● **Task to complete**
Only one stretch of the data is wanted: the line containing "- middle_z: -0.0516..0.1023", the line containing "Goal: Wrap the", and every line between them, copied exactly.

● **Data segment**
====

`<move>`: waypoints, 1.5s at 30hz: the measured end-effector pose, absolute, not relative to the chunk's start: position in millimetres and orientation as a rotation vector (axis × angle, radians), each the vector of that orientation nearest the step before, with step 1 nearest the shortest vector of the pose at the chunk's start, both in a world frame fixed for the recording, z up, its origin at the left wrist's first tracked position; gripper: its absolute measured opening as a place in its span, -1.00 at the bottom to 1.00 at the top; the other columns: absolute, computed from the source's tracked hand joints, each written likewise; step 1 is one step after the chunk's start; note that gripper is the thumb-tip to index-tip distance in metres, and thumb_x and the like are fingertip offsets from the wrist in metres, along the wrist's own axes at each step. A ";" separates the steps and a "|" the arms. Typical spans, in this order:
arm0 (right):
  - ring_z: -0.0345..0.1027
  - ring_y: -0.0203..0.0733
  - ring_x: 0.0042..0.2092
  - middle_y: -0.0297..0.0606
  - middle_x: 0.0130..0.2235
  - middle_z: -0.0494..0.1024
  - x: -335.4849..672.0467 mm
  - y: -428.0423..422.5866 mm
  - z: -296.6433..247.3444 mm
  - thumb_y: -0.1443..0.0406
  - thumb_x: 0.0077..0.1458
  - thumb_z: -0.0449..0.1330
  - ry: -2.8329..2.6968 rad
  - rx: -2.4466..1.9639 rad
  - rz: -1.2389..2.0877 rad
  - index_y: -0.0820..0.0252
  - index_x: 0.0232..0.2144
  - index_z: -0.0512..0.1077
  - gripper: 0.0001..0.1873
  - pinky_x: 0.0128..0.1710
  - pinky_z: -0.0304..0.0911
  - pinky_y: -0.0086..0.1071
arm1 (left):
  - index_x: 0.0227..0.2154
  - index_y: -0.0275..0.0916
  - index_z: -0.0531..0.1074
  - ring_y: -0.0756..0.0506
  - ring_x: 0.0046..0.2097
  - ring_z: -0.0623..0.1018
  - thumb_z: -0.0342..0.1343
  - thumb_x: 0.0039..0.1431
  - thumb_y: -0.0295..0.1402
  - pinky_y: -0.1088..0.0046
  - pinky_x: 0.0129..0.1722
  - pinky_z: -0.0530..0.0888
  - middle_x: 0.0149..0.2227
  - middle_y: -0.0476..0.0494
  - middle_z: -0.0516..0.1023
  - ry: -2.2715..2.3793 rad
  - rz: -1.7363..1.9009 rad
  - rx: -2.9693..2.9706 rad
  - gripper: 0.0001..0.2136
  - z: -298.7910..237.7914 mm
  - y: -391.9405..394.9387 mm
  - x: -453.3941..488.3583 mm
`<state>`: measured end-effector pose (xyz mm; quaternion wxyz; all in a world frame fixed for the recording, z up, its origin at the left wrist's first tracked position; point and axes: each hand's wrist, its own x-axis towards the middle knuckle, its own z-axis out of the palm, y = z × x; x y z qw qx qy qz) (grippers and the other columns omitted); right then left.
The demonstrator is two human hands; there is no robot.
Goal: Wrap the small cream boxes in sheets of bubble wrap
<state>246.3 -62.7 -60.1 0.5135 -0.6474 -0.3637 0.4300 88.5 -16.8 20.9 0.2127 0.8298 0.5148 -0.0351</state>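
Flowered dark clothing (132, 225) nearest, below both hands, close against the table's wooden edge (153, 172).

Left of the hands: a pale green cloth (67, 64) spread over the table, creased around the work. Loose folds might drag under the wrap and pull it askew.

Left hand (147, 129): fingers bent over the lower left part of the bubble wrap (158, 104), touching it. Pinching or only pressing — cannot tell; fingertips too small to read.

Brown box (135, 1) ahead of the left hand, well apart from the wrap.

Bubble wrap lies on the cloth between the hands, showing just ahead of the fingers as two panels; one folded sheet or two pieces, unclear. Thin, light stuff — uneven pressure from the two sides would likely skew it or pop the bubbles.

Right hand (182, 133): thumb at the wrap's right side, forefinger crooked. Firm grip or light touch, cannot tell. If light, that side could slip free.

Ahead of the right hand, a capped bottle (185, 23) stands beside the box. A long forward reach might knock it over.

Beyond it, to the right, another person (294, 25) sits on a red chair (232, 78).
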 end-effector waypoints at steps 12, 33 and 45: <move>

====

● **Answer below**
  - middle_z: -0.0516..0.1023
  - ry: -2.2715..2.3793 rad
  - rz: -1.7363..1.9009 rad
  - rx: -2.9693..2.9706 rad
  - gripper: 0.0001..0.2136
  - z: -298.7910..237.7914 mm
  - y: -391.9405..394.9387 mm
  - x: -453.3941..488.3583 mm
`<state>`: measured end-effector pose (xyz mm; quaternion wxyz; all in a world frame fixed for the recording, z up, its origin at the left wrist's first tracked position; point and axes: each hand's wrist, its own x-axis towards the middle knuckle, its own z-axis out of the palm, y = z × x; x y z qw qx qy qz) (grippers and the other columns omitted); right then left.
The demonstrator is two human hands; there is no robot.
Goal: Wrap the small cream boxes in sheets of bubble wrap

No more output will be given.